Encerrada desde 1509 en Tordesillas, aquellos poderes fácticos y facticios, esos que están detrás de todo relato que se precie, dieron pie a un entremés cervantino donde la pobre niña apasionada por un bellísimo doncel flamenco había caído rendida al enamoramiento hasta perder el juicio de manera irreparable. Poco importa la lectura de los documentos custodiados en el maravilloso Archivo General de Simancas, relatores de la prisión a que fue sometida por los condenados marqueses de Denia, el indecente Bernardo de Sandoval y la no menos inmoral Francisca Enríquez. Una tras otra, las cartas al hijo, Carlos de Gante, coronado en la clara distancia que daba tener a la reina en las celdas del palacio real de Tordesillas que construyera Enrique III, muestran la desesperación de la prisionera. Que de las cuitas entre rejas de Nelson Mandela y Aleksandr Solzhenitsyn buena cuenta tenemos, pero de la algarabía carcelaria de aquellos insensatos para con su reina, nadie parece querer saber. Después de todo, la locura de amor es incurable, pensarán algunos, mientras atienden al relato detestable que apaga la historia. Casi hasta comprendo que ya nadie quisiera ocupar aquel caserón tordesillano a la vera del Duero, arramblado por orden de Carlos III en 1773.

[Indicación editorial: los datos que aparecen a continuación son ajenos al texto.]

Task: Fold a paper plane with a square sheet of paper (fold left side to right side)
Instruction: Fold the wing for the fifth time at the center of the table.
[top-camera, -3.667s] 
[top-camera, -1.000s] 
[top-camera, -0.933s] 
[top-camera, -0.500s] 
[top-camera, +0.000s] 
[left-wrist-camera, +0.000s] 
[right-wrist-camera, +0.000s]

De modo que, puestos a imaginar la desesperación que la consunción de la vida conlleva durante cuarenta y seis años de encierro, me resulta más romántico entender que Doña Juana hubiera decidido quemar todo lo combustible en esta vida de miseria moral. A nadie le interesa saber de la infamante catadura moral de una corte vendida al postor con perfil más abyecto, ese que no tiembla un instante al condenar a la nada a su esposa, hija o madre, mientras la plata arrancada de las entrañas del nuevo mundo siga fluyendo y la vida transcurra en la felicidad del placer epicúreo sin que un solo remordimiento se atreva a asomar.
Allí alzada, pues, en la mente de mi vecino, la reina Doña Juana, dando la razón a una insensatez épica, quemará una y otra vez un pasado que no tuvo misericordia con su vida y la empujó hacia una inconsistente pero asumida irrealidad. Arda, entonces, todo ese ayer incólume soportado por una indecorosa leyenda y, como ya hicieran Erasmo de Rotterdam y Miguel de Cervantes, alabemos la locura cuerda, esa que nos da la razón y nos la quita, según sea el color de la página donde escribe el mendaz cronista de nuestra vida imaginada.